La risoluzione unilaterale del rapporto di lavoro viene disposta con preavviso da inviare agli interessati almeno 6 mesi
prima del termine dell'anno scolastico, ovvero entro il 28 febbraio 2019.


Il D.L. n° 4 del 28 gennaio 2019 ha emanato misure urgenti, tra le altre cose, per consentire la cessazione l'uscita dal mondo del lavoro con requisiti minori rispetto a quanto previsto dalla cosiddetta Legge "Fornero".

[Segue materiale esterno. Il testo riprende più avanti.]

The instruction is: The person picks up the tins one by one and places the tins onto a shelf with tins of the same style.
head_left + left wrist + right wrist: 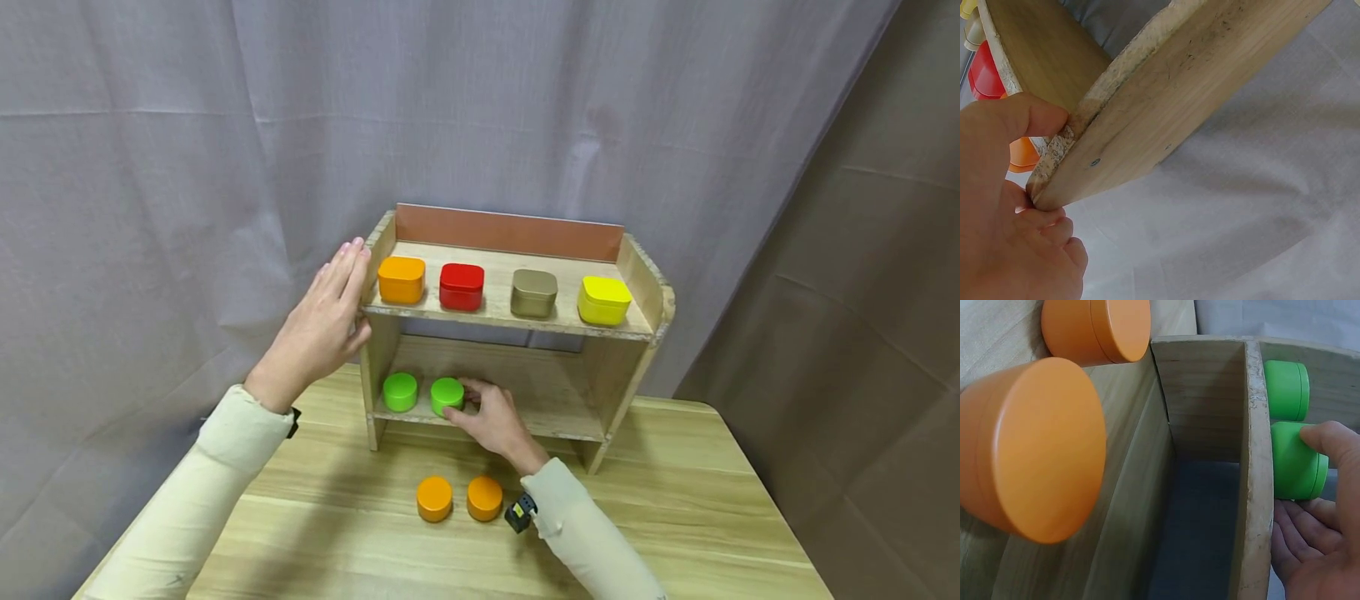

Il MIUR, in attuazione del D.L. 4/2019, ha pubblicato la Nota n° 4644 del 01/02/2019  
 nella parte riguardante la pensione anticipata con quota 100 e altre disposizioni pensionistiche.
Il Decreto non riguarda la pensione di vecchiaia, il cui requisito resta fissato a 67 anni.

REQUISITI al 31/12/2019:

- QUOTA 100 :
L’articolo 14, comma 1, del D.L. n° 4/19 prevede la possibilità di conseguire il diritto alla pensione
  anticipata al raggiungimento di un'età anagrafica di almeno 62 anni
e di un'anzianità contributiva minima
  di 38 anni.
- PENSIONE ANTICIPATA :
L’art. 15, comma 1, del D.L. n° 4/19 consente l’accesso alla pensione anticipata se risulta
  maturata un’anzianità contributiva di 41 anni e 10 mesi per le donne
e 42 anni e 10 mesi per gli uomini.
  In tali casi è, anche, consentito chiedere la trasformazione del rapporto di lavoro a tempo parziale con contestuale
  attribuzione del trattamento pensionistico, purché ricorrano le condizioni previste dal decreto 29 luglio 1997, n. 331
  del Ministro per la Funzione Pubblica.


TRATTENIMENTO IN SERVIZIO oltre i limiti di ETA'


Il D.L. n° 90 del 24 giugno 2014, convertito nella Legge n° 114 del 11 agosto 2014, ha abolito l'istituto del trattenimento in servizio oltre i limiti di età.
Nulla è invece variato rispetto al comma 3, art. 509 del D.L. n° 297 del 14 aprile 1994 che disciplina i trattenimenti in servizio per raggiungere il minimo ai fini del trattamento di pensione.
Ne consegue che nel 2017 potranno chiedere la permanenza in servizio i soli soggetti che, compiendo 66 anni e 7 mesi di età entro il 31 agosto 2018, non sono in possesso di 20 anni di anzianità contributiva entro tale data.